What to do:
When you reach the line containing "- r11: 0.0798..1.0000" in the entries below, begin reproducing lines exactly, and stop once the line containing "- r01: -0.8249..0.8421" is done.

◆ ◆ ◆ ◆

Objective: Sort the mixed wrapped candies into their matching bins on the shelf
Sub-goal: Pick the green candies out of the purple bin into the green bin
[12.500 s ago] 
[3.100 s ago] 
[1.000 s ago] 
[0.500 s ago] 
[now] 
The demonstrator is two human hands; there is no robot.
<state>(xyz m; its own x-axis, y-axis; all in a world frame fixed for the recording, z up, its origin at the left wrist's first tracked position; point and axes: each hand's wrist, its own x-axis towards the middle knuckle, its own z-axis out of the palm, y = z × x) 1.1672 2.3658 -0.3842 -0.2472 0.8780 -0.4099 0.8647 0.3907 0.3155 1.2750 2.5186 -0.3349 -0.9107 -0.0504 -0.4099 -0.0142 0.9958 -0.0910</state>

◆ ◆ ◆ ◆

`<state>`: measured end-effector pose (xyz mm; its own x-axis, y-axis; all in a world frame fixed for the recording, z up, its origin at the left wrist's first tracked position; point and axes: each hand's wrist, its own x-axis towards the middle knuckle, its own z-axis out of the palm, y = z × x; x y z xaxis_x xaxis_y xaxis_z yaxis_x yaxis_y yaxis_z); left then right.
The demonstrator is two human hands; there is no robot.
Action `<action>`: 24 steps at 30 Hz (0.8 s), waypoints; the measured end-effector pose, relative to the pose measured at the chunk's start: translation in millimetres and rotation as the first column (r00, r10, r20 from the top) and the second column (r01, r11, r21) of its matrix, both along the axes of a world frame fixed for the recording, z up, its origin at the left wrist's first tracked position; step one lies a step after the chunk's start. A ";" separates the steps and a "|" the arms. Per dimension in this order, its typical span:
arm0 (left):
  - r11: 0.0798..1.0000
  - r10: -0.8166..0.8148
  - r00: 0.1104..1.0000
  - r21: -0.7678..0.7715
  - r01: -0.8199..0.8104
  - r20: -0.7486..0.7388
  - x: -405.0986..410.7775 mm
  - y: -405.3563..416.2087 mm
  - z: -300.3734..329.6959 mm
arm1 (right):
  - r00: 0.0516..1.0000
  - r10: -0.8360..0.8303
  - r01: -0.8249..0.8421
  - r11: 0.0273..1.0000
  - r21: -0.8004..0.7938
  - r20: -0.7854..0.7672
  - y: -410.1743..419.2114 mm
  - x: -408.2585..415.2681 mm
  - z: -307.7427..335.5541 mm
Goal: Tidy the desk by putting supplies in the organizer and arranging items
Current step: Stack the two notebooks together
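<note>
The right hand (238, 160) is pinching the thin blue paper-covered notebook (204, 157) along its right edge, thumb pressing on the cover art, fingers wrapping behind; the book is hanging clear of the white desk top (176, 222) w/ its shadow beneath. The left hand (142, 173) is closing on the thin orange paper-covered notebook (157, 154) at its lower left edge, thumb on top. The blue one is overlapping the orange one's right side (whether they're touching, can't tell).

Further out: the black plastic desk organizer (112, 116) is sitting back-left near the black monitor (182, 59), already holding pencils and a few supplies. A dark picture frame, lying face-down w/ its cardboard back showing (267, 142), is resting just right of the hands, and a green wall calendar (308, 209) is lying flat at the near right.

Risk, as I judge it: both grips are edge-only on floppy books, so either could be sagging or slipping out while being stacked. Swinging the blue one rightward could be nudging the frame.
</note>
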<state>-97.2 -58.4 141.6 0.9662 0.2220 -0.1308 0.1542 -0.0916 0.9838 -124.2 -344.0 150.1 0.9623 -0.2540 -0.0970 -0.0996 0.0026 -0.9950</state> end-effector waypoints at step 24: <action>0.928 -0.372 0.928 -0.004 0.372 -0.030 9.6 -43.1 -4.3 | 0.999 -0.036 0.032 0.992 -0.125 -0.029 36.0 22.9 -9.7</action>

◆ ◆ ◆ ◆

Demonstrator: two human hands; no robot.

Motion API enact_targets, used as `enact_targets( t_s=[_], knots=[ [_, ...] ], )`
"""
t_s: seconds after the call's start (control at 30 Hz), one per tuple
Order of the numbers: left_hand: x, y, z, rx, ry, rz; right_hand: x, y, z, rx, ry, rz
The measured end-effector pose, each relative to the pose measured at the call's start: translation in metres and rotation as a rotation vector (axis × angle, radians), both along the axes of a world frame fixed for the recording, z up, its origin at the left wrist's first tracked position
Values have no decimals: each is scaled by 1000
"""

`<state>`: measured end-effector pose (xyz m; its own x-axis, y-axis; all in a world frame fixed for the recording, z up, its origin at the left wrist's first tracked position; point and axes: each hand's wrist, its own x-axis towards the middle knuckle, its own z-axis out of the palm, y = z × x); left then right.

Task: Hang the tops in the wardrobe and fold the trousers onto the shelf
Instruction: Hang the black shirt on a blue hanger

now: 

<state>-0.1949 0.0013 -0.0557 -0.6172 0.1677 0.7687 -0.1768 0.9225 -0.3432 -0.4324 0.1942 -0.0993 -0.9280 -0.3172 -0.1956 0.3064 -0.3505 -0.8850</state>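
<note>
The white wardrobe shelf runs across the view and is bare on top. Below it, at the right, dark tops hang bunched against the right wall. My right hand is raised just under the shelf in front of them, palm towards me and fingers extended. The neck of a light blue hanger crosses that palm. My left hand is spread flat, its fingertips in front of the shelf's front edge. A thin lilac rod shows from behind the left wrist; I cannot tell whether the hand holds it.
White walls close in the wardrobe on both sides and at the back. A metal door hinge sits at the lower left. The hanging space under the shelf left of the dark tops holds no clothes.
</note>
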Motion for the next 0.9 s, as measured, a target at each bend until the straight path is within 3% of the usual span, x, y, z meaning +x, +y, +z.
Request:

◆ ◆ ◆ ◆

Answer for this exercise:
  - r11: 0.0798..1.0000
  - r10: -0.8166..0.8148
  - r00: 0.1104..1.0000
  - r21: -0.7678..0.7715
  - r01: -0.8199..0.8104
  - r20: -0.7486..0.7388
  - x: -405.0986..410.7775 mm
  - y: -405.3563..416.2087 mm
  - z: -300.3734..329.6959 mm
arm1 (right):
  - r00: 0.0516..1.0000
  - r10: -0.8360..0.8303
  - r01: -0.8249..0.8421

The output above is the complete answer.